It is a known fact that New Zealand has soil which is lacking in a vital mineral, Magnesium. Here is information relating to Magnesium deficiency which every Kiwi needs to know:
Magnesium Deficiency – The Symptoms
Deficiency symptoms have three categories:
Early symptoms include irritability, anorexia, fatigue, insomnia, and muscle twitching. Other symptoms include poor memory, apathy, confusion, and reduced ability to learn.
Moderate deficiency symptoms consist of rapid heartbeat and other cardiovascular changes.
Severe deficiency of magnesium could lead to tingling, numbness, sustained contraction of the muscles, and hallucinations and delirium.
Because magnesium plays such a wide variety of roles in the body, the symptoms of magnesium deficiency can also vary widely. Many symptoms involve changes in nerve and muscle function. These changes include muscle weakness, tremor, and spasm. In the heart muscle, magnesium deficiency can result in arrhythmia, irregular contraction, and increased heart rate.

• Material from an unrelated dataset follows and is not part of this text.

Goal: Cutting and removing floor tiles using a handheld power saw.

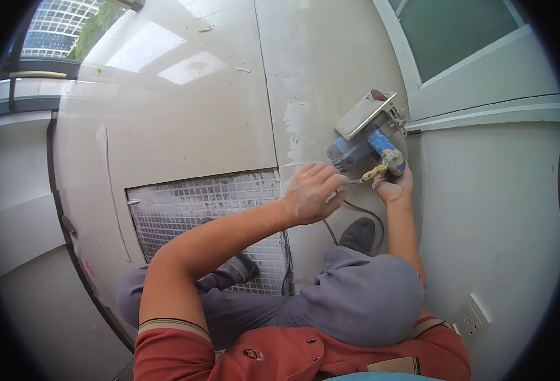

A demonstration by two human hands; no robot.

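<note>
A handheld circular tile cutter point(356, 152) with a blue, dusty body and a metal base plate rests on the pale floor tile near the right wall. My right hand point(391, 188) is closed round the rear end of its blue handle. A lumpy, yellowish wrapping covers the point where the power cord point(370, 213) leaves the handle. My left hand point(313, 192), dusty white, is closed with its fingertips at the cord just beside that wrapping. The cord loops down past my shoe, and its far end is hidden. The blade is mostly hidden.
An opening in the floor tiles shows a whitish square-grid surface point(207, 206), where one of my feet stands. A long thin strip point(116, 197) lies left of it. A white-framed door point(464, 89) and a wall socket point(472, 319) are on the right, a railing point(35, 86) far left.
</note>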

Because of its role in bone structure, the softening and weakening of bone can also be a symptom of magnesium deficiency. Other symptoms can include: imbalanced blood sugar levels; headaches; elevated blood pressure; elevated fats in the bloodstream; depression; seizures; nausea; vomiting; and lack of appetite.
Some further symptoms of magnesium deficiency are irritability and belligerence.
Another symptom of magnesium deficiency is depression . Depression is a mood disorder that can lead to suicide. The activity of serotonin receptors is affected by changes in magnesium levels. Taber's Cyclopedic Medical Dictionary says that serotonin is a potent vasoconstrictor and is thought to be involved in neural mechanisms important in sleep and sensory perception. A relationship between migraine and magnesium has been established. There is also a connection between migraine and major depression. It has also been found that magnesium relieves the depression of premenstrual syndrome by changing serotonin activity.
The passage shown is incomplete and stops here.